* _Problem statement_: Search the records for the string "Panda", then copy each line that has it.

* _Exercise material_:

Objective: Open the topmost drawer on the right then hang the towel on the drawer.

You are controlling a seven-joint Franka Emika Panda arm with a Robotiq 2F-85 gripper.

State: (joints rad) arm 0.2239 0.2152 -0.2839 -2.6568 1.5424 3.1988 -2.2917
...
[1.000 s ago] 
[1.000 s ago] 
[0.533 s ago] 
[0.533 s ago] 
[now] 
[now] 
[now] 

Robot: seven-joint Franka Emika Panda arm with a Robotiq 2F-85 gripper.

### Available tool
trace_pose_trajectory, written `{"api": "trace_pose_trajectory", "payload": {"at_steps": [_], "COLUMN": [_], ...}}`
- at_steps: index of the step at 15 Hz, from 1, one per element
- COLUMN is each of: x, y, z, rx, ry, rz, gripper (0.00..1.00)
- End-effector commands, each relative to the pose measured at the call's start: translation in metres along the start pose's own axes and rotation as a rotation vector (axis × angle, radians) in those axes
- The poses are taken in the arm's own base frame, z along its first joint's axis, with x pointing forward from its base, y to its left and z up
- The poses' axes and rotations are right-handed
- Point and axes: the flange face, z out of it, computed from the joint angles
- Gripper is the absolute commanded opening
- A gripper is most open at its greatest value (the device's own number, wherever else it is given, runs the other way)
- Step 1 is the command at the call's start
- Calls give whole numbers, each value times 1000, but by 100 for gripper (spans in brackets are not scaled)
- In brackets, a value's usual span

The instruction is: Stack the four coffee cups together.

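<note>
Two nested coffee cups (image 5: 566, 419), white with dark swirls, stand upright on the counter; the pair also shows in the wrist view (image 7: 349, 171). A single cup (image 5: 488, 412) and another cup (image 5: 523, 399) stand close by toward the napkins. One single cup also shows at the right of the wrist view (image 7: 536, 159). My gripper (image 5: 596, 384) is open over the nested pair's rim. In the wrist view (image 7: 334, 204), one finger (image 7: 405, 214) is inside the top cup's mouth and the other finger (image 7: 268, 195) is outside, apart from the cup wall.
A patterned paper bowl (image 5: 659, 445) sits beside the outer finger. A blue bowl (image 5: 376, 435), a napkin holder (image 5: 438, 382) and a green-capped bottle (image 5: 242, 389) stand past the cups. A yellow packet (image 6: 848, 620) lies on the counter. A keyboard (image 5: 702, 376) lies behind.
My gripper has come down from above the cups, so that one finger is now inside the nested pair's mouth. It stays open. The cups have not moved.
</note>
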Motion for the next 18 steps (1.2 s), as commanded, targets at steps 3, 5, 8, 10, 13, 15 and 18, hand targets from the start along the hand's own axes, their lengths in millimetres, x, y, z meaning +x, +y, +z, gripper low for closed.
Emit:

* _Task answer_:
You are controlling a seven-joint Franka Emika Panda arm with a Robotiq 2F-85 gripper.
Robot: seven-joint Franka Emika Panda arm with a Robotiq 2F-85 gripper.

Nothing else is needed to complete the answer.